The Times says the USA delegation opposed the measure, which was widely expected to be adopted. Another section called on countries to restrict promotion of food products that could have harmful effects on children.
Threats to end vital U.S. military aid and punishing trade measures forced the Ecuador delegates to drop out. Nevertheless, the USA delegation sought to wear down the other participants through procedural maneuvers in a series of meetings that stretched on for two days, an unexpectedly long period.
As with much media coverage of the Trump administration, The New York Times' extremely negative story elided crucial facts, was based on anonymous sources, and contained false information.
Between 21 and 26 May 2018, the World Health Organization (WHO) held their 71st World Health Assembly, which is attended by delegates from all WHO member state and serves as that organization's primary decision-making body.
The American Academy of Pediatrics recommends that babies be breastfed for at least six months, but also noted that those younger than that "get everything they need from breast milk or formula". What is at stake: breastfeeding saves women and children's lives. The proposal was controversial even in the Obama administration.
The president's tweet was a direct response to an article published by The New York Times on Sunday, titled "U.S. Opposition to Breast-Feeding Resolution Stuns World Health Officials." . "002.pdf" target="_blank">revisit the issue of limiting the marketing of non-breastmilk options for mothers, reopening some of the contentious debates from 2016.
In the end, the Americans' efforts were mostly unsuccessful.
But it's not the first time the Trump administration has gone head-to-head with WHO.
Elisabeth Sterken, director of the Infant Feeding Action Coalition in Canada, said four decades of research have established the importance of breast milk, which provides essential nutrients as well as hormones and antibodies that protect newborns against infectious disease. So when United States representatives launched their surprise attack, the world could only read it as open support for the $70 billion formula industry, whose sales have been tapering off.
The United States tried to stop a pro-breastfeeding resolution at the United Nations, but ultimately failed.
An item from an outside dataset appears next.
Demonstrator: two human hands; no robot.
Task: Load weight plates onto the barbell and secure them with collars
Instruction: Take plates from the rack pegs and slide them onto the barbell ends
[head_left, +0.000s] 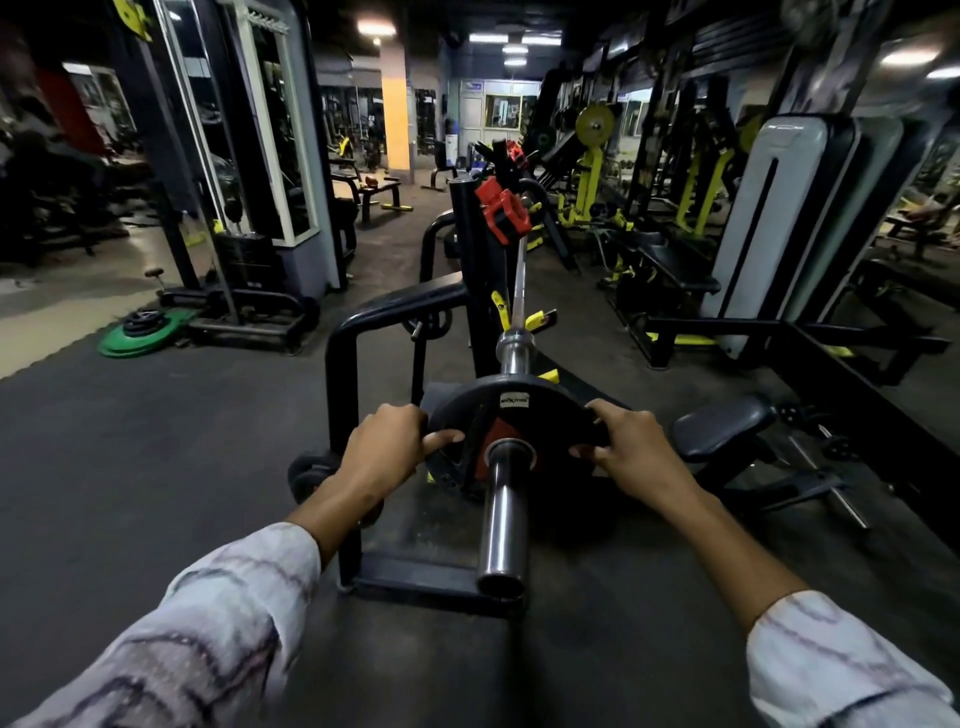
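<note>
Nearest the camera, the shiny steel barbell sleeve (503, 514) pokes out bare toward me, and a black round rubber weight plate with a red centre (511, 423) sits threaded partway along it. The left hand (382, 449) grips the plate's left rim and the right hand (631, 447) grips its right rim, fingers curled over the edges. Further up, a red plastic clamp collar (503, 210) sits by the black rack upright (465, 249), with open dark rubber floor (171, 441) to the left.
</note>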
U.S. officials also threatened to cut World Health Organization funding. But that doesn't mean that they oppose exclusive breastfeeding or its encouragement.
A report in a prominent US newspaper Sunday said the United States bullied and threatened nations in an effort to water down a World Health Assembly resolution supporting breastfeeding.
In a statement sent to the NYT, the Department of Health and Human Services said the resolution "placed unnecessary hurdles for mothers seeking to provide nutrition to their children".